When these arrangements are properly structured and implemented, they create no risks to federal health care programs, and instead provide an important educational service. PBMs' efforts to disseminate clinical and economic information about medications to physicians and patients were specifically endorsed in the regulations that established Medicare's drug-discount program for the elderly.
The same commentary recognized that such product information does not compromise physician judgment. In fact, both the FDA and the FTC generally view the spread of nonmisleading information about pharmaceuticals to physicians and patients as a societal good.
The discussion of market-share discounts and rebates also fails to recognize that these arrangements, too, may be protected by statutory exceptions or safe harbors, such as those concerning discounts associated with managed care arrangements. The fact that discounts or rebates are based on market share does not disqualify them from any of these protections if the requirements for those exceptions — including appropriate notice and disclosure — are otherwise satisfied. Moreover, there is nothing in the safe harbor that makes its protections contingent on how entitlement to a discount or rebate is measured.
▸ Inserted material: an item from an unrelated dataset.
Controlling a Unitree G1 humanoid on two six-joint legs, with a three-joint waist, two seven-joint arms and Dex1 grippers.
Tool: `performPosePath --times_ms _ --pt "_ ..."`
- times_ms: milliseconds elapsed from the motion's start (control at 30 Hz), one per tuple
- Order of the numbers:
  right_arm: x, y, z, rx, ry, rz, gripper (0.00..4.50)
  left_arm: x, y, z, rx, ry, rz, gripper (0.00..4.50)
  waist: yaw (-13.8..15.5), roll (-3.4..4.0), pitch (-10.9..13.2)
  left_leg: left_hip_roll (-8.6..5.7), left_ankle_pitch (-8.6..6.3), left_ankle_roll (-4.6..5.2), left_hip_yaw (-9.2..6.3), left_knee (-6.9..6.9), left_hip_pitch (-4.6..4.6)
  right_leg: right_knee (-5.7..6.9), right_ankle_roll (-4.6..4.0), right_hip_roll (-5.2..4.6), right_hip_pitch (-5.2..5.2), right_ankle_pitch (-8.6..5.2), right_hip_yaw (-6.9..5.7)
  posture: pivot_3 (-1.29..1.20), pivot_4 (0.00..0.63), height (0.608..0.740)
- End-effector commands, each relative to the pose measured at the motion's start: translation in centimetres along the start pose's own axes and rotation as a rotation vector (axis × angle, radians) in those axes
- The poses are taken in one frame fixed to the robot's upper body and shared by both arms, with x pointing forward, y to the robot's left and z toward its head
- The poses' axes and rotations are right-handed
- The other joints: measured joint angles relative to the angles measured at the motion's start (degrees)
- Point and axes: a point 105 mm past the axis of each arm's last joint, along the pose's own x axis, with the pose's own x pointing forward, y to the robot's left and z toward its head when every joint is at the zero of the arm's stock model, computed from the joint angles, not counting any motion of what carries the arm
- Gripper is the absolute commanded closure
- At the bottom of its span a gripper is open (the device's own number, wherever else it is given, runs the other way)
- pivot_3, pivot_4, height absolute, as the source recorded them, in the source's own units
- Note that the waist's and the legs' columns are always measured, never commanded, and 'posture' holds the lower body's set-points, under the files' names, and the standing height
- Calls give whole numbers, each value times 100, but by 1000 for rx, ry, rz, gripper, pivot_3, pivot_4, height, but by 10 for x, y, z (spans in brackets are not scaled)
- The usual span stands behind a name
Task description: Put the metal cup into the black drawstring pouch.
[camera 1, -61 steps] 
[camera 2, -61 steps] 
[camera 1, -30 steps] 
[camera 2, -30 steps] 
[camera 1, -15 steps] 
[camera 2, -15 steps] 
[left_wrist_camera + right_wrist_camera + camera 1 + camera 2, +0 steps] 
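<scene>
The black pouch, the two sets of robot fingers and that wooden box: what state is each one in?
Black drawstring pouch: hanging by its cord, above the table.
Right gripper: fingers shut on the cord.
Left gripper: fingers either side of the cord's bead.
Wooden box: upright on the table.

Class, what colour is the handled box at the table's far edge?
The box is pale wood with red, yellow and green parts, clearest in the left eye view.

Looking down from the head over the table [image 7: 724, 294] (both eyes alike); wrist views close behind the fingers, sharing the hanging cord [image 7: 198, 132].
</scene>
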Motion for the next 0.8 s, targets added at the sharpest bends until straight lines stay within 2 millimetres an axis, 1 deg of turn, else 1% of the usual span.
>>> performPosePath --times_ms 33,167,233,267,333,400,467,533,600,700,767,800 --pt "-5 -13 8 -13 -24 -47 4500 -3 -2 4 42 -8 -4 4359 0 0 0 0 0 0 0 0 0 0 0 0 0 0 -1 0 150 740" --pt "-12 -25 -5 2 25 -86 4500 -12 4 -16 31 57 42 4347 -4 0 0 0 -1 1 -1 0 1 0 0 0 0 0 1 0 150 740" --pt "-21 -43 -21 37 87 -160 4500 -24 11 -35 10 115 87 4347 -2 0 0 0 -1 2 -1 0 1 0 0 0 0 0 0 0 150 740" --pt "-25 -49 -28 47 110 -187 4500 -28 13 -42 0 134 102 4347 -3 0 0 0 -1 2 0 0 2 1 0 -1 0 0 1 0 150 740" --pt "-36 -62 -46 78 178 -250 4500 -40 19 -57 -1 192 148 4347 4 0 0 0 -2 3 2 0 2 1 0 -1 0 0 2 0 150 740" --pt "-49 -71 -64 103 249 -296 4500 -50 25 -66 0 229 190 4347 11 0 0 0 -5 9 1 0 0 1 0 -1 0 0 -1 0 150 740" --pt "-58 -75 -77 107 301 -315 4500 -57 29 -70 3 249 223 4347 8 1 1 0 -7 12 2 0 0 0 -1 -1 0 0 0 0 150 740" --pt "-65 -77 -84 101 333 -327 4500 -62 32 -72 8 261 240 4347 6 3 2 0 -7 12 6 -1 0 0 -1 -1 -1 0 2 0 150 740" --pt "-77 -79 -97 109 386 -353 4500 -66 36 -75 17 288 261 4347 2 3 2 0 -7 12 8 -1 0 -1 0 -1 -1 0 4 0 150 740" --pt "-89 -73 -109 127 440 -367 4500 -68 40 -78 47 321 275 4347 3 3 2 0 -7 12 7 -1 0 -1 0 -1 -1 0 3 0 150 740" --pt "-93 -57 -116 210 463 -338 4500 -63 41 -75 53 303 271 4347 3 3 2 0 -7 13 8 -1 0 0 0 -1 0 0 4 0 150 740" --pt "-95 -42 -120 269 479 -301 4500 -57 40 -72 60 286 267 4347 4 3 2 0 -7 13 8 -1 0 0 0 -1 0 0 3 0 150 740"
Market-share discount or rebate arrangements support the economics of formulary selection and help to encourage competitive discounts and pricing.
Government agencies have often recognized and sought these cost-saving benefits. For example, the Veterans Administration and the Department of Defense have reduced costs by purchasing some prescription drugs under "committed use" contracts that involve a closed or preferred formulary for drugs in a specific therapeutic class, or on the condition that a favorable purchase price be granted should a drug attain a specified volume or market share.
State Medicaid programs, with the blessing of the Department of Health and Human Services (HHS), similarly are demanding supplemental rebates for placing drugs on their formularies, which is economically identical to manufacturers paying higher rebates when greater market share is reached.
Health care fraud abatement efforts are expected to remain a top priority for the Justice Department and the inspector general at HHS this year. Greater attention will be given to pharmaceutical companies than to small health care providers. It is possible that the final version of the guidance document for pharmaceutical manufacturers could provide some insight into the scope and breadth of compliance investigations. If the final guidance fails to address the concerns outlined here, then PBMs and MCOs should assume that previously accepted sales and marketing practices and arrangements with drug companies may now be viewed by the enforcement agencies as risky.